Coursera Offers Free Ivy League-Level Courses (Sweater Vests Not Required)

This generation is blessed because they can learn anything without ever having to fight for a parking spot minutes before class begins. With educational series on YouTube and sites like teaching courses for a flat fee, the Internet has become a people’s university of sorts.

Enter Coursera. Unlike the many educational entities populating the Web, this site aims to shorten the distance between the student and the classroom (especially if it’s an Ivy League one) by offering courses from prestigious institutions like Stanford, Columbia and Princeton. For the Fall semester, Coursera is currently offering 200 courses ranging from Experimental Genome Science to Principles of Obesity Economics. The kicker?

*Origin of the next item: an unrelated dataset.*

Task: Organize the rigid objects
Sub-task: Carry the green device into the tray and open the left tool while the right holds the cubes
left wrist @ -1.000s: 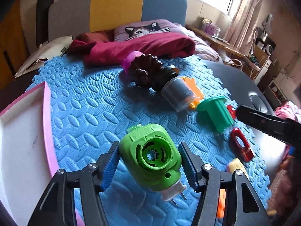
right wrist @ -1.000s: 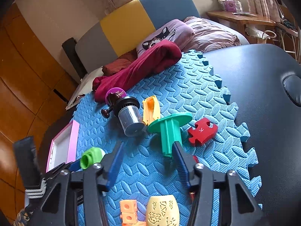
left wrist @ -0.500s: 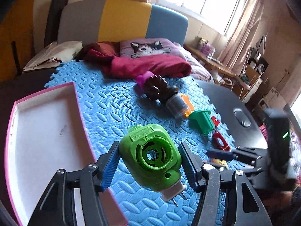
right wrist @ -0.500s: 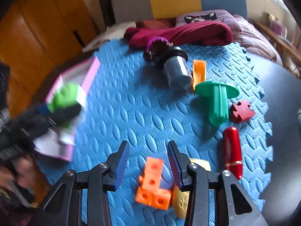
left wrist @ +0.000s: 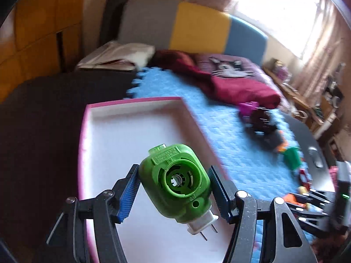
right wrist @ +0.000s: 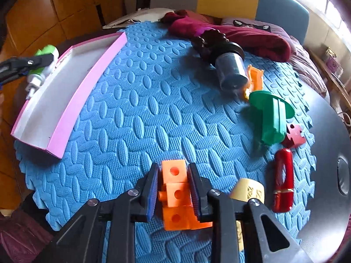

All of these courses are offered for free.

Two Stanford University computer science professors, Andrew Ng and Daphne Koller, launched the website back in April, and according to their website, they are “committed to making the best education in the world freely available to any person who seeks it.”

Ng told NMR:

“Coursera students have many reasons for taking our courses: everything from exploring new subjects that interest them to learning more about subjects that they are already familiar with in which they want to deepen their knowledge.  These are courses commensurate with the high academic standards of our partner universities, so when a student completes a class, they can be confident of having learned something meaningful.”

Each course has its own page that includes a video introduction, a description of the course, recommended reading and a FAQ section. Courses are broken down into smaller video segments, so that you won’t have to take naps during lectures. Professors reinforce concepts by asking questions, creating interactive assignments and giving feedback. Students help each other through feedback and make suggestions for bringing the course forward.

Coursera Founders Andrew Ng and Daphne Koller

He also talks about Coursera going beyond listening to lectures on video and doing the homework online and says: “We had invested early on in technology such as peer grading which allows more open-ended exercises to be offered to students (such as asking students to write essays). This has enabled us to offer a broad range of courses in the humanities, the social sciences, the basic sciences, engineering, business, law, medicine, and other areas.”

Even though Coursera itself does not grant degrees or credit towards completing the course, Ng notes that a few universities like the University of Washington and the University of Helsinki have offered or are considering offering credit for Coursera courses. So for now, the classes offered on Coursera are mostly a boon for those who just want to learn from some of the best and brightest in the world.

Although the universities partnering with Coursera have agreed to offer their courses are free, Ng made it clear that they are looking into finding ways of generating revenue. Once Coursera introduces a revenue model, Ng said they will share the revenue with their university partners.

Despite offering courses from world-renowned universities for free at the moment, Coursera faced trouble with the state of Minnesota last week because a law there calls for universities to register before offering courses in the state.

Still in its infancy, Coursera gives students the chance to learn from the most prestigious universities without spending a dime. Since the best things in life aren’t free, Coursera will have to find innovative ways of keeping the free-learning model while also finding a way to bring in revenue.